91  

— Отпустите его! — кричу я, сама не ожидая этого от себя и не понимая собственных слов. Их смысл доходит до меня только позже, когда я замечаю своего Джулиано, перекинутого через широкую спину монаха, его голова болтается где-то у колен Доменико, лица я не вижу.

Терзаемая ужасом, теряя силы под напором толпы, я вновь кричу, обращаясь к фра Доменико:

— Отпустите его!

Но монах-здоровяк, кажется, глух и нем. Он смотрит прямо перед собой, на кафедру проповедника, а Джулиано, все еще вися вниз головой, поднимает ко мне лицо с горящими щеками.

— Все повторяется, Лиза, разве ты не видишь? — Он ободряюще улыбается. — Все повторяется.

Я очнулась в холодном поту, под причитания Дзалуммы, стоявшей надо мной. Видимо, я кричала во сне.

С этой минуты я почувствовала себя как Савл в Дамаске: чешуя спала с моих глаз[15], и я больше не могла притворяться, что ничего не вижу. Положение Джулиано и его семьи было в высшей степени шатким.

Флоренция находилась на краю пропасти, и я с нетерпением ожидала, когда же начнутся перемены к лучшему, понимая, что их вообще может не быть.

Как только чуть рассвело, я написала еще одно письмо, тоже состоящее из одной-единственной строки.

«Назначь место и время — если только ты от меня не отказался. В любом случае я скоро к тебе приду».

На этот раз я даже Дзалумме не открыла его содержание.

Прошла неделя. Отец, с удовольствием сообщавший мне о всех промахах Пьеро де Медичи, принес свежую новость: в наш город прибыл один из посланников Карла и потребовал от синьории, чтобы та позволила французскому королю свободно проехать через Флоренцию. Ответ ожидался немедленно, так как король уже был на подходе.

Но синьории нечего было сказать — ее члены были обязаны вначале получить положительный или отрицательный ответ от Пьеро, а тот, под напором противоречивых советов, не сумел сразу ответить.

Возмущенный посланник уехал ни с чем. Не прошло и дня, как из Франции изгнали всех флорентийских купцов. Сразу закрылись все лавки на виа Маджио, торговавшие только французскими товарами.

— Людям нечем кормить свои семьи, — заявил отец.

И в самом деле, с тех пор как дела отца пошли плохо, мы были вынуждены жить на скудном рационе, отказавшись от мяса. Его рабочие — стригали, чесальщики и ворсильщики, прядильщики и красильщики уже голодали.

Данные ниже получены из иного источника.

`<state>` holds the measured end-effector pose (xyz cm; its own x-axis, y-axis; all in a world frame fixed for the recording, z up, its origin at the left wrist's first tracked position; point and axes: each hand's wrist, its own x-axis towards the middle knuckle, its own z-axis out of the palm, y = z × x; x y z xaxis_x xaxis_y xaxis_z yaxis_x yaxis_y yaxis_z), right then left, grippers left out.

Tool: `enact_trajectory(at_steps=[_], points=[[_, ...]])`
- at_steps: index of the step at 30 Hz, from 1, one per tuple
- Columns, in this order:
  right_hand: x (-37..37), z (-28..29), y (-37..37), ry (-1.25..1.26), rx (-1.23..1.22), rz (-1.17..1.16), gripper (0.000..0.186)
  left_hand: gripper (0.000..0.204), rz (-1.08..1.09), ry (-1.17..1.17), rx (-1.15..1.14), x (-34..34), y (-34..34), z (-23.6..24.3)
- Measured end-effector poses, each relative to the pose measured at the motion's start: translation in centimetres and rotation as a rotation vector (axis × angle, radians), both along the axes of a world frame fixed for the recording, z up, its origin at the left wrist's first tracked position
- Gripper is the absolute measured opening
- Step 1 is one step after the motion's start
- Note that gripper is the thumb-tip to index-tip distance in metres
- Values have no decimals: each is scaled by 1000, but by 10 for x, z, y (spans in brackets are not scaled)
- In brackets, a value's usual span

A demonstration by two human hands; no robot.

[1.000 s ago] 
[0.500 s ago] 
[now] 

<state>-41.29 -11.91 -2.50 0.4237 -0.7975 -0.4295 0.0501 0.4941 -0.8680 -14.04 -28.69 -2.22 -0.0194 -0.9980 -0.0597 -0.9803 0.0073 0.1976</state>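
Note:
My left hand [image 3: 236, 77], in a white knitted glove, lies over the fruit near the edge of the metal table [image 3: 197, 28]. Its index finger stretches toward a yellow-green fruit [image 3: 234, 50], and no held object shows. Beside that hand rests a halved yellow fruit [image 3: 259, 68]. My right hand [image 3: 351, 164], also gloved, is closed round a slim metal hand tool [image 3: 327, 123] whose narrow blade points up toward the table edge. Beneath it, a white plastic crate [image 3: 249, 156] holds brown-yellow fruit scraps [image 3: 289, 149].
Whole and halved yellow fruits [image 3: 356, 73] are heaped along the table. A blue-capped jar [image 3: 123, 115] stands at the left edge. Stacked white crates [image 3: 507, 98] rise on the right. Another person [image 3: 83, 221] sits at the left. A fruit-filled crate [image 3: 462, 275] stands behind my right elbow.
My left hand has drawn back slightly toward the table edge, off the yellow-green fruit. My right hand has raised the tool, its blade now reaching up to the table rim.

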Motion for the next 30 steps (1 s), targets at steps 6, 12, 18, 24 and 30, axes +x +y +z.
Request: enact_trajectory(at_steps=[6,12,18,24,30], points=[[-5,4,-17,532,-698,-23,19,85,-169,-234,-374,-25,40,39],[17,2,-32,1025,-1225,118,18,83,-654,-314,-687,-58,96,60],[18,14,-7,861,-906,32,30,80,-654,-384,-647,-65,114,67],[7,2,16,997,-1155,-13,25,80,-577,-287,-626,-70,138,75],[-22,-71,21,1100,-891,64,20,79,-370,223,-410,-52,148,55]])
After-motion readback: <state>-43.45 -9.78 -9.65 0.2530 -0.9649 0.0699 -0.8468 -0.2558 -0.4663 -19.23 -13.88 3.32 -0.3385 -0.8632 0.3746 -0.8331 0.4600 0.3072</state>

И во всем был виноват Пьеро де Медичи. Опасаясь восстания, он удвоил количество стражников, которые несли караул у здания правительства, Дворца синьории, а также защищали его собственный дом.

Я терпеливо выслушивала сетования отца, недовольства домашних слуг и оставалась равнодушной.

Даже Дзалумма однажды, внимательно взглянув на меня, сказала:

— Сейчас такое время, что небезопасно считаться другом Медичи.

Мне было все равно. У меня созрел план, и в скором времени он должен был осуществиться.

XXXIX

В конце октября Пьеро, перестав, наконец, слушать своих советников, отправился на три дня на север в сопровождении всего нескольких друзей. Он держал путь в крепость Сарцану, где остановился Карл со своей армией. Вдохновленный примером покойного Лоренцо, который однажды в одиночку отправился к королю Фердинанду и только своим обаянием сумел отвратить войну от Неаполя, Пьеро надеялся, что его храбрый поступок подобным образом спасет Флоренцию от судьбы Рапалло.

С отъездом Пьеро синьория почувствовала свободу, и начала высказываться против правителя Флоренции еще более открыто. На север за Пьеро последовали семеро лазутчиков, с поручением догнать его и следить за каждым шагом. Им также были даны инструкции сообщить королю Карлу, что Флоренция готова приветствовать французов, что бы там ни говорил Пьеро.

К четвертому ноября каждый житель знал, что Пьеро без особых уговоров передал Карлу крепости Сарцану, Пьетро-Санта и Сарцанелла. Отец пришел в ярость.

— Сотня лет! — бушевал он, ударив кулаком по столу так, что зазвенели тарелки. — Сотня лет нам понадобилась, чтобы завоевать те земли, которые он потерял за один день!

Синьория гневалась не меньше. За тем же ужином я узнала, что Пьеро должен поручить небольшой группе посланников встретить Карла в Пизе. Пьеро среди них не будет, зато будет фра Джироламо Савонарола.

От таких новостей у меня закружилась голова, но я была тверда в своем решении и не изменила плана.

Восьмого ноября я выехала из дома одна, не взяв с собой Дзалумму под выдуманным предлогом ее нездоровья. Отец, как все добропорядочные флорентийцы, по субботам с утра посещал городские бани.